Manure and Milk (c) Guy Herman 2013 All Rights Reserved

Many urban and sub-urban Americans are not mindful of the relationship between animal feces, the food they produce and the products we eat. Manure and Milk

In the heartland, it has forever been the practice of the American farmer to re-invest and fertilize the fields, which make the food crop, which feeds the dairy cow, which produces milk, with manure.

It is almost counter-intuitive to think that the waste of an animal is, with sun, rain and good earth, one of the most critical elements in the food chain to ensure the satisfactory and well husbanded production of the foodstuff or by-product we wish to consume.

In the current controversy regarding Syria and their use of chemical weapons, there is much sentiment pressing for another intervention or, said in the words of real-politic, another war.

To many, the thought of an innocent child drinking milk from a manure fed cow is almost unthinkable, putrefying and putting at risk the greatest treasure of our civilization, our children.

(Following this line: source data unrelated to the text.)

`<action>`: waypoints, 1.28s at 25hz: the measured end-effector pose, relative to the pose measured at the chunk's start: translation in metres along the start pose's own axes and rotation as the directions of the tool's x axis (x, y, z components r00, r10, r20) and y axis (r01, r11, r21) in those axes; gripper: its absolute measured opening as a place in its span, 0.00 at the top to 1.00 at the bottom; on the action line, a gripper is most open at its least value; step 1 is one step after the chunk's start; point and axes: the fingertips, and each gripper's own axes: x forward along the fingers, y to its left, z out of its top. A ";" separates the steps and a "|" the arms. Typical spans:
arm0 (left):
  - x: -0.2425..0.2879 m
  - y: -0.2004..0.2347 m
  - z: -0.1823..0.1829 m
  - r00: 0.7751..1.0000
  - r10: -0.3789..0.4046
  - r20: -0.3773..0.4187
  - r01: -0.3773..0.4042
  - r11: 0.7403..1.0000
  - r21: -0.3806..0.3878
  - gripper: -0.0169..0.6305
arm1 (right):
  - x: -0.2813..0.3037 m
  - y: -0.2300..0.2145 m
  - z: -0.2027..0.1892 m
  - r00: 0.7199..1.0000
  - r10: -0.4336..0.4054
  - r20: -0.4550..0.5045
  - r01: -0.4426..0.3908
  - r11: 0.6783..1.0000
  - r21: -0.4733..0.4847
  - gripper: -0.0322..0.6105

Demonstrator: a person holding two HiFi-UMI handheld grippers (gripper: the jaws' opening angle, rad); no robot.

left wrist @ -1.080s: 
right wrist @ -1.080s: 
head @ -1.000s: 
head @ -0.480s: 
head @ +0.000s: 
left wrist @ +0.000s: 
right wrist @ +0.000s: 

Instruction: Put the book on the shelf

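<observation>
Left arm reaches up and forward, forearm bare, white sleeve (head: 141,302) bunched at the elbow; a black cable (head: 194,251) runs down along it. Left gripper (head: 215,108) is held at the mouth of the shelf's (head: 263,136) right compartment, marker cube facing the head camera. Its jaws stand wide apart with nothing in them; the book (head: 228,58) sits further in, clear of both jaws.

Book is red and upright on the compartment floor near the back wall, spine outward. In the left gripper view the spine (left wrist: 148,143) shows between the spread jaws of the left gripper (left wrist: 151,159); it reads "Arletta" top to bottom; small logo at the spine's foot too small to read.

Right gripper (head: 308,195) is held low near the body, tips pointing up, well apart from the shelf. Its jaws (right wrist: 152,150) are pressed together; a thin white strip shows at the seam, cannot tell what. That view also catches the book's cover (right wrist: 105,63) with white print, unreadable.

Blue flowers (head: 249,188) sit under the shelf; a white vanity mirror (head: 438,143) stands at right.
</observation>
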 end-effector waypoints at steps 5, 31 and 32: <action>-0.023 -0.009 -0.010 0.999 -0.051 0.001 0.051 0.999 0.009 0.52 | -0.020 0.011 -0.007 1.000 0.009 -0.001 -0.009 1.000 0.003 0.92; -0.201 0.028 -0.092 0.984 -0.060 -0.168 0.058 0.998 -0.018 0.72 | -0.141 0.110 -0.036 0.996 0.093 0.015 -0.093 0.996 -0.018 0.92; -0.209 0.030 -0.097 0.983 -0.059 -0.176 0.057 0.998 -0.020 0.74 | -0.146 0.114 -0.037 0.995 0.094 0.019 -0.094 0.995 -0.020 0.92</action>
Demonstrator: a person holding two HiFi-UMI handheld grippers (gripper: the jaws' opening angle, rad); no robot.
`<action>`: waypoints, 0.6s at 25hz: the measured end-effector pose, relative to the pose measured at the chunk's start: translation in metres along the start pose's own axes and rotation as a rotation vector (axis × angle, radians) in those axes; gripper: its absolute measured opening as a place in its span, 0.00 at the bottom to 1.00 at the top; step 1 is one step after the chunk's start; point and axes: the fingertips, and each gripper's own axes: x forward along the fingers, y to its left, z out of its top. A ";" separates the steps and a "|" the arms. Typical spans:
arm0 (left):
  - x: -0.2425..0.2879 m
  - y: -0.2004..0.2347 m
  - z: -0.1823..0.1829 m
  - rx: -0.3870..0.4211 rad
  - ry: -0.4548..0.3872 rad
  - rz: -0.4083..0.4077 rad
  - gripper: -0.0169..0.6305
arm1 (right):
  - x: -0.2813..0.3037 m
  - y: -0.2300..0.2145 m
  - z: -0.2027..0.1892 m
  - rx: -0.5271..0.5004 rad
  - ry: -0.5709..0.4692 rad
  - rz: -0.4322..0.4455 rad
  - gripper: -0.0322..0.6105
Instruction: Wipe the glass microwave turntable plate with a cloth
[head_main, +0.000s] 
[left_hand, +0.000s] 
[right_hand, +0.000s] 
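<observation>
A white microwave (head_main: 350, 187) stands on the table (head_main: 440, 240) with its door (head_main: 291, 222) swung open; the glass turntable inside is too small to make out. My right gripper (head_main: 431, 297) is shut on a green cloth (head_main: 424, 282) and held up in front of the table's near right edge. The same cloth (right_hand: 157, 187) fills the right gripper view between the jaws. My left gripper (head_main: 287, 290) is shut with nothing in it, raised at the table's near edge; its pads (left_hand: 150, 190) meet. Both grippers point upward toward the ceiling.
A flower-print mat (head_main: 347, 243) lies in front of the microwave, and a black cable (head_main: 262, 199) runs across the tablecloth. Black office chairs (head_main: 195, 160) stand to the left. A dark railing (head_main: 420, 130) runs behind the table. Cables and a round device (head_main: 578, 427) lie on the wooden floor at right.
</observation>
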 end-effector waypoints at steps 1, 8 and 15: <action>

To another, the Military Industrial Complex, it is nearly a state of Nirvana when we can mass produce the weapons of war, keep humming our manufacturers, keep employed the masses so to inhibit riot strike or civil insurrection; and at the same time come upon the production, purposefully or fortuitously, which, with its’ consequent destruction, will become the manure of the dairy farmer whose very waste and disablement will provide the next set of feedstock foodstuffs.

There are certainly those among us who may say, ‘what price peace‘ and admonish the ‘price of war’ as incalculable. However, it is the driver of the engine which produces jobs and revenues and the wherewithal to enable consumption which makes for the daily wage which buys the daily bread and cow-manure produced milk. Despite the hardship on a few million in Syria or Iraq, Rwanda or North Korea, is there not a greater good in this production of waste for the culture which needs revenues and incomes to prosper, despite the defilement and hardship of those whose lives are the very target and collateral damage of these monstrosities and machines of waste?

There is a case to be made, though not politically correct to be stated, that every drone attack, like each manure spread every spring of the farmers fields, does, despite the reek of manure or the stench of dying, have a silver lining which will caress someone’s pocket, make jobs or benefit the commonwealth, if only a small strata of those involved.

No one disputes war can be a great fertilizer for our economy. History proves most every protracted recession or downturn has only been thwarted by the boon of the production of waste engendered by war.

The question then may be, is there another form of recycling, like manure to milk, which may not have such a deleterious effect on the populous, but in fact, like the education of the young by the old and often wise, redounds to the whole of the civilization and produces as much gain, while diminishing significantly the unintended death and pain?